410573: GYM104053 G Game

Once upon a time, there were two saints named St. Alice and St. Bob.

Being saints were quite boring, so they decided to play a game. The game was about divisibility.

There were two sets of integers, called $$$A$$$ and $$$B$$$. And there were two integers $$$\alpha, \beta$$$. In the beginning, $$$\alpha = \beta = 1$$$.

Then, they take turns. First of all, Alice takes a turn, then Alice goes first, then Bob, then Alice, then Bob, then Alice, and so on.

In Alice's turn, she must choose a number $$$x$$$ from $$$A$$$, and change $$$\alpha$$$ to $$$\alpha \times x$$$.

In Bob's turn, he must choose a number $$$x$$$ from $$$B$$$, and change $$$\beta$$$ to $$$\beta \times x$$$.

If at some time $$$\alpha \mid \beta$$$ (which means there exists an integer $$$k$$$ such that $$$k \times \alpha = \beta$$$), Bob wins. Alice cannot win, she only wanted to play the game forever.

The saints were smart, so both players made optimal moves (to win or to not lose).

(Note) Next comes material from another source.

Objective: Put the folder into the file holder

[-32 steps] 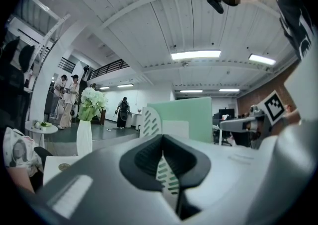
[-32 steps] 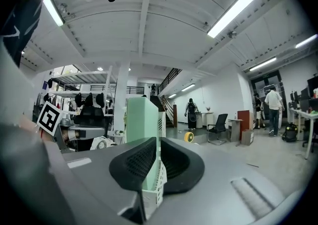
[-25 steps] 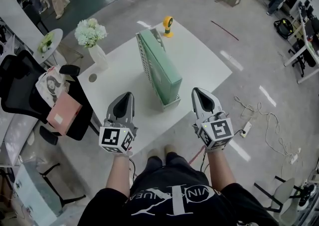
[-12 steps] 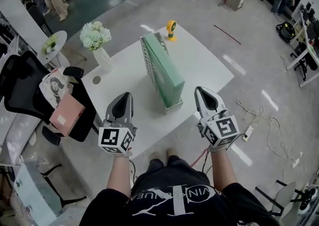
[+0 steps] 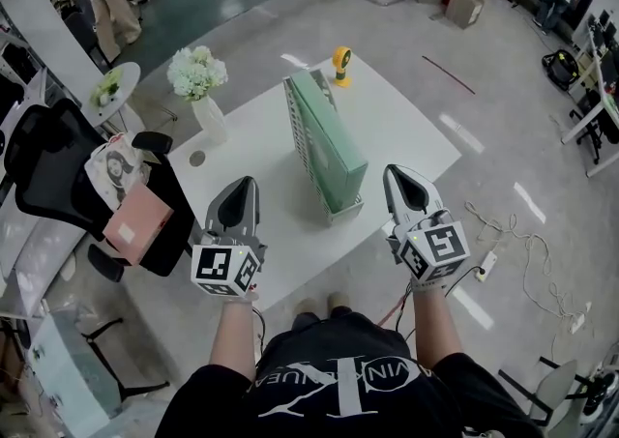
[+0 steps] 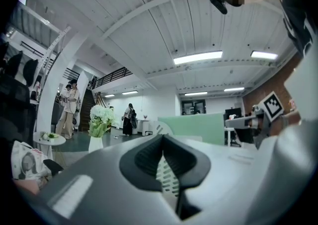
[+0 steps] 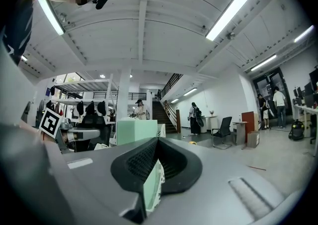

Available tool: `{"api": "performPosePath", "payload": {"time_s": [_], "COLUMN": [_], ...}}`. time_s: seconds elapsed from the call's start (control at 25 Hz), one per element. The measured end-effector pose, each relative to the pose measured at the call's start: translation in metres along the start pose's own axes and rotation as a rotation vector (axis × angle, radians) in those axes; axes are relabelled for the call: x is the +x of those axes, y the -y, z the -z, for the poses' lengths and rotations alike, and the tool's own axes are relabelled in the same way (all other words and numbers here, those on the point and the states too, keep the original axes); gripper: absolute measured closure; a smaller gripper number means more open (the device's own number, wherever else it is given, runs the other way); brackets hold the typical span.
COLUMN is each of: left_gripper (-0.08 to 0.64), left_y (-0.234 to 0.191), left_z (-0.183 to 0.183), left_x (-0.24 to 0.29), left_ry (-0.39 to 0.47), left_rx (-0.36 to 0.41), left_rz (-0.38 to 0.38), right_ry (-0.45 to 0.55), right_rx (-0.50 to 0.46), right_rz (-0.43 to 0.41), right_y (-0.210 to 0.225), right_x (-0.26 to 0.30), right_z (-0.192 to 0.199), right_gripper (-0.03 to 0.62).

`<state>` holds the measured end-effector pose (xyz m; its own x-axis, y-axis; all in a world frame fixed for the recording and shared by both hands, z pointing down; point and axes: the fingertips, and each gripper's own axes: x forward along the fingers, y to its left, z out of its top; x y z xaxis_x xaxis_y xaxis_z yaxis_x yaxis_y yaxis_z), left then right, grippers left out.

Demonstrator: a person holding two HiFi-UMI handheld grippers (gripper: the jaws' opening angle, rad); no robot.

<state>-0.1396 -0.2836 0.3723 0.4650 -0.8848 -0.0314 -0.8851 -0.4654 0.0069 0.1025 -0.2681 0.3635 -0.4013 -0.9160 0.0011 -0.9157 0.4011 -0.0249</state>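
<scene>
Hardly anything has shifted but the viewpoint; both grippers hang where they were. The left gripper [image 5: 242, 189] and right gripper [image 5: 401, 180] each have their jaws pressed together, gripping nothing. They flank the near end of the file holder [image 5: 307, 148], one on each side and clear of it. The green folder [image 5: 334, 141] stands upright inside the file holder on the white table [image 5: 253, 136]. A yellow fan [image 5: 340, 61] sits beyond the file holder's far end, and a vase of white flowers [image 5: 198, 88] stands to its left.

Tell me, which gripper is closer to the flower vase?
Left. The left gripper is on the same side of the file holder as the vase; the right gripper is across it.
</scene>
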Motion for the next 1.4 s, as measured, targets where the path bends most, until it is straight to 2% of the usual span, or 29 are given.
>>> {"api": "performPosePath", "payload": {"time_s": [0.48, 1.4], "left_gripper": [0.560, 0.560], "left_y": [-0.008, -0.011], "left_z": [-0.014, -0.011], "left_x": [-0.003, -0.002], "left_ry": [0.024, 0.027], "left_rx": [0.021, 0.020], "left_rz": [-0.025, -0.034], "right_ry": [0.007, 0.010], "right_rx": [-0.010, -0.013], "right_rz": [-0.002, 0.016], "right_y": [-0.001, -0.001], "right_x": [0.003, 0.013], "right_z": [-0.009, -0.006], "right_gripper": [0.586, 0.586]}}
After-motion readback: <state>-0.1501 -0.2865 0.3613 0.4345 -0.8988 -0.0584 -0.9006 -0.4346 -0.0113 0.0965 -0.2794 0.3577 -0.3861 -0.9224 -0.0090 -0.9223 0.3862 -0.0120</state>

After some experiments, Alice found the game too easy, so she wanted to delete a subset of $$$A$$$ while keeping herself unbeatable. Call a subset of $$$A$$$ valid, if and only if deleting it does not affect Alice's unbeatable position.

Saints live long, and they kept playing. Alice asks you to find the number of valid subsets of $$$A$$$, could you do it?

The first line contains two integers $$$|A|, |B| (1 \leq |A|, |B| \leq 500)$$$ — numbers of elements of $$$A$$$, $$$B$$$, respectively.

The second line cantains $$$|A|$$$ integers $$$a_i$$$ ($$$2 \leq a_i \leq 500, a_i < a_{i+1}$$$) — the elements of $$$A$$$.

The third line cantains $$$|B|$$$ integers $$$b_i$$$ ($$$2 \leq b_i \leq 500, b_i < b_{i+1}$$$) — the elements of $$$B$$$.

Output a single integer — the number of valid subsets of $$$A$$$, modulo $$$10^9+7$$$.

Bob may win even if Alice deletes nothing, which means the saints are making fun of you, but print $$$0$$$ anyway.

2 3
2 6
6 7 8

2

6 13
6 7 12 18 21 29
8 11 12 13 15 16 20 21 23 24 27 28 30

56

In the first example, $$$\{2\}, \{\}$$$ are the only two valid subsets.